Anche su questo tema va fatta molta attenzione. La figura della’assistente sociale è di per sé indispensabile e importante, ma nel momento stesso in cui diventa “categoria”, quindi corporazione si presta alla difesa ad oltranza dei non pochi casi discutibili. Non si ricordano casi di assistenti sociali sanzionati o sospesi degli organismi di disciplina del loro ordine professionale.
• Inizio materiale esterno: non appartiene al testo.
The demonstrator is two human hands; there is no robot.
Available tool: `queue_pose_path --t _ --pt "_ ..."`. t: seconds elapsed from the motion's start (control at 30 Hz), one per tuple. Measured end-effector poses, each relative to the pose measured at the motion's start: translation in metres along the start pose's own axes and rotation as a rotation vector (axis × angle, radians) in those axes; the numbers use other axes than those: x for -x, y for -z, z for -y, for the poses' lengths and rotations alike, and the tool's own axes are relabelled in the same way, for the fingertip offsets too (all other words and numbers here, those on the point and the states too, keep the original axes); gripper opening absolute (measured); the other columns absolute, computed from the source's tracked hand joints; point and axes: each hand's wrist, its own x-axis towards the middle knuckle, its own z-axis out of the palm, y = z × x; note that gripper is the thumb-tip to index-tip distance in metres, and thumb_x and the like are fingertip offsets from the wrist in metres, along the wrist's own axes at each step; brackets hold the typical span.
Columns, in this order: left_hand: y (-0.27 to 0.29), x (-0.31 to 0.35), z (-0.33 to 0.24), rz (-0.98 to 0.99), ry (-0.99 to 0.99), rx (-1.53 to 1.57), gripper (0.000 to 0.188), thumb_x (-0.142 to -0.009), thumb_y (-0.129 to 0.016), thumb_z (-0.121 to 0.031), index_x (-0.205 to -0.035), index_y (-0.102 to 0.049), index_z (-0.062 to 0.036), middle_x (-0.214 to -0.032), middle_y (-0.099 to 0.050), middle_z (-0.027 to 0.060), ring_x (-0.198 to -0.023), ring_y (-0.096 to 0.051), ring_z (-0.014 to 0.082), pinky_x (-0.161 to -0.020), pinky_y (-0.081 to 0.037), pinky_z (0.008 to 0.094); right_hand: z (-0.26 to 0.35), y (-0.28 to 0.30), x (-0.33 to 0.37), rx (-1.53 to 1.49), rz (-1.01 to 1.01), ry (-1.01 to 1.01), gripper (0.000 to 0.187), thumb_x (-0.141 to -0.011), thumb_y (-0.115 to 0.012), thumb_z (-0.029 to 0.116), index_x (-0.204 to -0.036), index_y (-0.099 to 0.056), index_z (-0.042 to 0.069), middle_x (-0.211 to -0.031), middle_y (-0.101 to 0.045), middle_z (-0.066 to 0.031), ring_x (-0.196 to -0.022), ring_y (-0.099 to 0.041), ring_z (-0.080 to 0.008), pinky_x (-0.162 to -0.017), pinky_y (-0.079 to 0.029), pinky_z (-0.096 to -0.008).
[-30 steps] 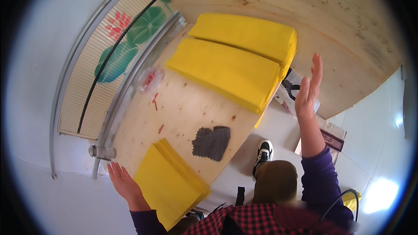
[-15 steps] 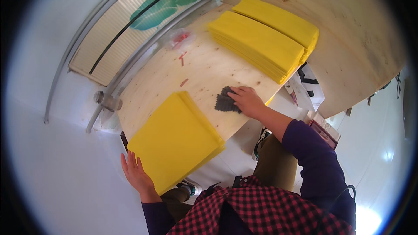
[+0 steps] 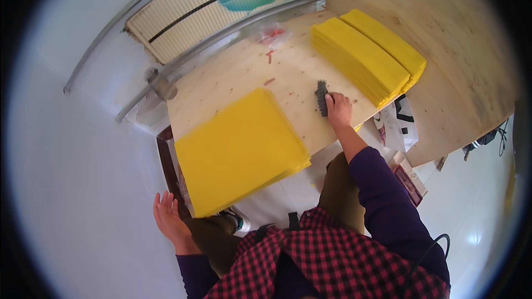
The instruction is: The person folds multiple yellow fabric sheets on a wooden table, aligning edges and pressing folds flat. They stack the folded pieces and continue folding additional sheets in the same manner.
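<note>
A crumpled dark grey cloth (image 3: 321, 98) with zigzag edges is in my right hand (image 3: 339, 109), whose fingers close on it at the bare wooden tabletop (image 3: 221, 91). It stands on edge between the yellow piles. To the left lies a flat stack of yellow fabric-like sheets (image 3: 241, 152), its near corner overhanging the table's front edge. My left hand (image 3: 169, 217) is raised just off that stack's lower left corner, fingers apart and holding nothing. Beyond my right hand sit two folded yellow piles, a nearer one (image 3: 363, 58) and a farther one (image 3: 388, 44), side by side.
A plywood panel (image 3: 421, 27) walls the table's right side. At the back are a clear plastic bag with something red (image 3: 272, 35) and a metal rail with a cylinder (image 3: 160, 83). Below right are a white bag (image 3: 399, 124) and a small box (image 3: 409, 182).
My right hand has moved up and right with the cloth, now bunched narrower. My left hand has come away from the yellow stack. The whole view has shifted.
</note>
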Motion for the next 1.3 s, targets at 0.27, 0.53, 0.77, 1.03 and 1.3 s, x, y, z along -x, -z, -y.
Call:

Ho personalmente assistito a colloqui tra genitori che si erano visti sottrarre i figli con modalità sconcertanti, assistenti sociali e loro responsabili gerarchici, nei quali veniva esplicitamente detto – nel caso specifico a una madre – che se  questa “non avesse fatto tanto casino, alla cosa si sarebbe potuto rimediare”. Non credo sia necessario commentare una frase simile, evidentemente giustificata dalla consapevolezza di avere mani totalmente libere nel fare e disfare.

Anche in sede delle famigerate perizie – poi – si possono giocare  rapporti di potere che nulla hanno a che vedere con la trasparenza e non è estraneo il ruolo del denaro, visto che tra periti nominati dal tribunale e necessari periti di parte, per ogni caso si parla di migliaia di euro.

Si potrebbe proseguire, ma quel che si è detto è sufficiente per descrivere un meccanismo che non può essere liquidato con una commissione d’inchiesta “sulle case famiglia”.

Meglio che niente, si dirà. Ma in questi casi il meglio è solo il tutto, cioè l’affrontare e riformare un intero sistema, intricato e vecchio. Il rischio non è solo di interessarsi della classica punta dell’iceberg, ma anche di trovarsi davanti a una facile e poco utile operazione politica che per propaganda si accontenti di dare in pasto all’opinione pubblica il “mostro” in odore di corruzione, di speculazione, magari assimilabile alle ormai famigerate cooperative. Dimenticandosi che l’obiettivo non può e non deve essere una ristabilita “morale di Stato”, ma il futuro di decine di migliaia di bambini.